I am one class away from completing Moulage class with Kenneth D. King, and I feel ready to slowly move away from commercial patterns and conquer patternmaking and integrate it into my sewing.


I must add that I did take couple of patternmaking classes, but to be honest, both the teaching and the results didn't live up to my expectations. It is different with Kenneth's method. I've seen his students using moulage method in their sewing and I know it produces well-fitted garments. Being able to control the pattern and make your own designs is very liberating. So, I decided I will learn this method! What I need is a better drafting foundation and detailed reasoning of the steps. 

Here is my plan:


Let me elaborate on Suzy Furrer's book. I am using it because Furrer had the same teacher as Kenneth D. King, Simmin Sethna, and the method she describes is relatively similar to Kenneth's. I like comparing both sources for more reasoning behind individual steps. 


From what I understand, it took both, Kenneth and Suzy, two years of daily study to complete Simmin's course, which was based on couture patternmaking method she studied at Ecole Guerre-Lavigne (now ESMOD) in Paris. There is a good article about Simmin and her students on Soma magazine website if you want to learn more.


I want to learn what Kenneth and Suzy learnt, and classes with Kenneth and the books I mentioned is all I got. I will try to blog about the progress as regularly as possible, and will as well post the reviews of the sources I use.

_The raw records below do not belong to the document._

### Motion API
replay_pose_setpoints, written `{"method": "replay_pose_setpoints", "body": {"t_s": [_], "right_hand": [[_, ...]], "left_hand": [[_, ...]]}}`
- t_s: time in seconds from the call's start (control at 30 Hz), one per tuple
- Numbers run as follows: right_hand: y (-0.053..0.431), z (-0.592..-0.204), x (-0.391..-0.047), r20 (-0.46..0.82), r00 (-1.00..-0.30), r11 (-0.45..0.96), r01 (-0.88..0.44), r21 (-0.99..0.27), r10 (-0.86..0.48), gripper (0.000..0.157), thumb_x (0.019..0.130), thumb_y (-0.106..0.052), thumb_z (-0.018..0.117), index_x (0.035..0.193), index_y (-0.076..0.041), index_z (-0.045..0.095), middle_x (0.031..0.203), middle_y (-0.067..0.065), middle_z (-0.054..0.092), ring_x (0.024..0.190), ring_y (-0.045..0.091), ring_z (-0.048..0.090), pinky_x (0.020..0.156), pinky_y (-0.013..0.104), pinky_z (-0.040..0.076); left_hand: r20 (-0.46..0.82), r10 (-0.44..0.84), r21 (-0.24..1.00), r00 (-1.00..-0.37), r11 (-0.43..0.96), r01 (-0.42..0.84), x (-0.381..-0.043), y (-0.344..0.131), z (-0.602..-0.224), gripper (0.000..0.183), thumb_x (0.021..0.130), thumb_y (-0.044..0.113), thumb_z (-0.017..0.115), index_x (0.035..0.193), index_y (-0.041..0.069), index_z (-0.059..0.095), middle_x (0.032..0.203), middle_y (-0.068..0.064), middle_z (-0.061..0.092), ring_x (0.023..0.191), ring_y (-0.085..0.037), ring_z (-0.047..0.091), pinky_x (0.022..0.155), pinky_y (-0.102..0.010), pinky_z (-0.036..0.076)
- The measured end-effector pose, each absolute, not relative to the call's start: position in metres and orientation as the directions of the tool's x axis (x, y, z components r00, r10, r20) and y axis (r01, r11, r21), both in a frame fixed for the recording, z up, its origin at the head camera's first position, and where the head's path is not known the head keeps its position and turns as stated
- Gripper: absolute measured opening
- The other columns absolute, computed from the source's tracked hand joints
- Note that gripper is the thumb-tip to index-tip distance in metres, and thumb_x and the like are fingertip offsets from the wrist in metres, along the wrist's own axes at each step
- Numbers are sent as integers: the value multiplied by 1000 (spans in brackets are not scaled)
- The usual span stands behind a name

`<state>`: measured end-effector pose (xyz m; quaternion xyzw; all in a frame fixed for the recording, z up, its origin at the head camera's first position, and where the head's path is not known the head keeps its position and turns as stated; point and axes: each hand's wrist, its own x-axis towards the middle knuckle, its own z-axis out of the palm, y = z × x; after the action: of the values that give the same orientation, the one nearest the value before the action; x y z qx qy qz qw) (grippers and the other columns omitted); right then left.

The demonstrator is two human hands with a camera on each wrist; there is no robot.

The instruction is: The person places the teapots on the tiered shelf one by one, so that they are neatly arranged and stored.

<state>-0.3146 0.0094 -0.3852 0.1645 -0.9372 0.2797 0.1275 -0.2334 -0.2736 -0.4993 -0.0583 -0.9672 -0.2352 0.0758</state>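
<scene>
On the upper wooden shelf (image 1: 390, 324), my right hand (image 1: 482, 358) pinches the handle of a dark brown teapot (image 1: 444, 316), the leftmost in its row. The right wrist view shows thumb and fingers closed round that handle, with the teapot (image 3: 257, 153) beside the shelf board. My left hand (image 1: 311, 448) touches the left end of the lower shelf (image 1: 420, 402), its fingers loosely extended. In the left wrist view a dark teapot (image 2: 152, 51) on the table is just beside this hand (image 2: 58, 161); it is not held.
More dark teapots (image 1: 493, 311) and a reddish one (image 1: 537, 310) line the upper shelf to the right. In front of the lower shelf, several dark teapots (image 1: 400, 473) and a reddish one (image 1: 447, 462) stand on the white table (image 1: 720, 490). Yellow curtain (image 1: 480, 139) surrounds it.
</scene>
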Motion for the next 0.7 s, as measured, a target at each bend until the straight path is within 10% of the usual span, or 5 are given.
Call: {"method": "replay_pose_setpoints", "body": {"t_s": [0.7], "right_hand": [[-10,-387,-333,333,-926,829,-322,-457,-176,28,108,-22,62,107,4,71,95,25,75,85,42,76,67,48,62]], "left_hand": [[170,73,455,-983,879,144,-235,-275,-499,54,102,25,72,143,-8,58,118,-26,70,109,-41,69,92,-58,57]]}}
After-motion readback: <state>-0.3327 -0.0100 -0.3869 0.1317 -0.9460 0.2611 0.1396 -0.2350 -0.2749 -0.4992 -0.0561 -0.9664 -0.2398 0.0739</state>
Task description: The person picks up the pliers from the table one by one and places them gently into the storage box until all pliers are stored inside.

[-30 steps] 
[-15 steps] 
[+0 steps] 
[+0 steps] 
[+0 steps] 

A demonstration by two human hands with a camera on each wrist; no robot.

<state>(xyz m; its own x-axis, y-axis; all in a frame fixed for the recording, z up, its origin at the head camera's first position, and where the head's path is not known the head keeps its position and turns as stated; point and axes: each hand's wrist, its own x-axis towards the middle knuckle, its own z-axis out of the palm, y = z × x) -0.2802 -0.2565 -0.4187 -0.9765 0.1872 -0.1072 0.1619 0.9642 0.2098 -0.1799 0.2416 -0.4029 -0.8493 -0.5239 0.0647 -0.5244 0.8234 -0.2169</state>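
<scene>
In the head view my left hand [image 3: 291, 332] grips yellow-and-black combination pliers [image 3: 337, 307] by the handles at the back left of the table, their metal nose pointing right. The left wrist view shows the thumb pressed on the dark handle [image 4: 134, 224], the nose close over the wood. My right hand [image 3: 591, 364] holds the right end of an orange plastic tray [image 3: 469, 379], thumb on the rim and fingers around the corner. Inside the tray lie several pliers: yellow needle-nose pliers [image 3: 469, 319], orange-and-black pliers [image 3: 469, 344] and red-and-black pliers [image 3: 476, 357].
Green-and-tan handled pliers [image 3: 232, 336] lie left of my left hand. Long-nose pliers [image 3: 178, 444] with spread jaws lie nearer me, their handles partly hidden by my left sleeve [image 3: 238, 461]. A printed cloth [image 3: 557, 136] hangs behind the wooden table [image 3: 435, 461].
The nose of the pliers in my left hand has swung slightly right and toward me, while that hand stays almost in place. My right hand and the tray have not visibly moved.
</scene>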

It won't be a draft-along type of posting (for that you need to consult the books or take Kenneth's class), but more of a review, where, based on final results, you will be able to see whether the method works. 


Have you tried making your own patterns, readers? If not, why? and if yes, how did/do you learn patternmaking? Does it work for you?  

Tuesday, June 19, 2012

Flapper style on runways

Being pre-occupied with flapper dress construction, I just could not pass this opportunity and share with you some of my favourite picks from this season's runways. I truly love this trend as many of these pieces are very versatile and can be worn day or night, for work or walk.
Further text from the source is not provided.